### Task to carry out
Of the material below, only the lines from the line containing "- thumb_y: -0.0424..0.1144" down to the line containing "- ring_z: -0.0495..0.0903" belong in the answer, written out exactly.

### Information provided
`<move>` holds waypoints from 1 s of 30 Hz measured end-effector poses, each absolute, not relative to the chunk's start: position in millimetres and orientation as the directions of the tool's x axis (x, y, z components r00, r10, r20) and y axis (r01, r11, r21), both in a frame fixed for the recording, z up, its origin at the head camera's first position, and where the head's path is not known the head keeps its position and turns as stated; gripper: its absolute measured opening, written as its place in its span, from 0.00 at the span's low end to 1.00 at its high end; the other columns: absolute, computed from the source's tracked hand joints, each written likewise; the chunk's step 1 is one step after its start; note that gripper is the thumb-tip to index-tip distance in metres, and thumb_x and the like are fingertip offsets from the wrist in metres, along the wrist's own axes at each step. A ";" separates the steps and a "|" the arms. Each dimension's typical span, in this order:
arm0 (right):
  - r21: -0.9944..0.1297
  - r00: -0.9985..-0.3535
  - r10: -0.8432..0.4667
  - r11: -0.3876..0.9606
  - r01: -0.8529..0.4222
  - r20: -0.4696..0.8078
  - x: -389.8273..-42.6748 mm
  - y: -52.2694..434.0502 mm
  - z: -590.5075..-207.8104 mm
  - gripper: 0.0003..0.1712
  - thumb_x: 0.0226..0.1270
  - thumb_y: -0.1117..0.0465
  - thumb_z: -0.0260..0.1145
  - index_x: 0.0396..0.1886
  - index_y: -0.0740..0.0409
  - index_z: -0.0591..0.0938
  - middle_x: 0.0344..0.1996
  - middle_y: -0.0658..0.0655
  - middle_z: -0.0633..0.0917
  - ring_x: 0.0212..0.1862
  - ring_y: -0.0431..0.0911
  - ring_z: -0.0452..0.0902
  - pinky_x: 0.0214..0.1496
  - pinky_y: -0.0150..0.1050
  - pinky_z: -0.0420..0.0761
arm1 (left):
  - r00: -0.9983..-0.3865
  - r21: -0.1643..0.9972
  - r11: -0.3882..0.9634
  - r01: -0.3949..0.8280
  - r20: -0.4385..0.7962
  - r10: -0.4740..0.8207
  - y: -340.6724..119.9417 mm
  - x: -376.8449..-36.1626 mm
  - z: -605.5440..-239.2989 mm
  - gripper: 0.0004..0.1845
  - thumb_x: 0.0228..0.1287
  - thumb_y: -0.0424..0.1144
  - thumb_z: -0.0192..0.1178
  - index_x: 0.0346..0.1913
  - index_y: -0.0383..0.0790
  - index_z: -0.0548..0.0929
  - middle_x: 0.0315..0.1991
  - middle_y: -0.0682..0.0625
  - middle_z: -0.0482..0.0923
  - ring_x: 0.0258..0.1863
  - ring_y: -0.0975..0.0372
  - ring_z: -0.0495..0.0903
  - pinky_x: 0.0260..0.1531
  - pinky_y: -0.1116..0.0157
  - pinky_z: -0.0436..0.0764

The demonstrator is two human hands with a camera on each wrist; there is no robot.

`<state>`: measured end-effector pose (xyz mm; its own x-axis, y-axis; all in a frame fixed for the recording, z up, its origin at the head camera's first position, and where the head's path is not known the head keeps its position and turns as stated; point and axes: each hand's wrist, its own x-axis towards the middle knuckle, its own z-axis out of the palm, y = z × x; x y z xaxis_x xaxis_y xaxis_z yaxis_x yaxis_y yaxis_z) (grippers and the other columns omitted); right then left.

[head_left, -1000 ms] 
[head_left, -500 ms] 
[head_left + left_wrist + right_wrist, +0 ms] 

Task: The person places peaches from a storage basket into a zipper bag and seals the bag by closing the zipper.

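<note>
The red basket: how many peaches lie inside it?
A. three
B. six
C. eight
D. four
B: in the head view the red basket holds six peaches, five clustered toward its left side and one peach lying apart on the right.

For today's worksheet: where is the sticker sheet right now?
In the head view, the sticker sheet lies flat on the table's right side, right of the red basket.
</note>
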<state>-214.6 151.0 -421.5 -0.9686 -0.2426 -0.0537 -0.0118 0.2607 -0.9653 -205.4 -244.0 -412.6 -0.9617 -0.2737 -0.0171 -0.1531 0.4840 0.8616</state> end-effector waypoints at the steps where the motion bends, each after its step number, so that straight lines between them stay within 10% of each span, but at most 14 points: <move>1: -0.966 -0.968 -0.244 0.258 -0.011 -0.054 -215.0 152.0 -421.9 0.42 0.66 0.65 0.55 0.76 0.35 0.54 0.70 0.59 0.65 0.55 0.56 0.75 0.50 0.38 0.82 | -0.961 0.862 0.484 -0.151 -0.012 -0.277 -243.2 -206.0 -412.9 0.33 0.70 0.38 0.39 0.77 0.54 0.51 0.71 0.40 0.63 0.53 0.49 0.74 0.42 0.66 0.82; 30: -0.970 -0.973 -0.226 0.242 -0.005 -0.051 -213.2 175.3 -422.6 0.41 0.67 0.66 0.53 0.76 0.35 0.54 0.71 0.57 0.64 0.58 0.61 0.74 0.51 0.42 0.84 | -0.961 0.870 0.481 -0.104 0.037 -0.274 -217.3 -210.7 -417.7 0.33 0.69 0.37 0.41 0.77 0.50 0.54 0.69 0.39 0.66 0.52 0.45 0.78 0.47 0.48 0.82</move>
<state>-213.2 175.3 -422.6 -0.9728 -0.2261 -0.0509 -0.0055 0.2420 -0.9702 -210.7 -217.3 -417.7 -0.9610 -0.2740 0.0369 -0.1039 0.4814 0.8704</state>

### Solution below
  - thumb_y: -0.0424..0.1144
  - thumb_z: -0.0192..0.1178
  - index_x: 0.0346..0.1913
  - index_y: -0.0383..0.0790
  - index_z: -0.0548..0.0929
  - middle_x: 0.0315..0.1991
  - middle_y: -0.0682..0.0625
  - middle_z: -0.0482..0.0923
  - ring_x: 0.0258..0.1863
  - ring_y: -0.0975..0.0372
  - ring_z: -0.0495..0.0903

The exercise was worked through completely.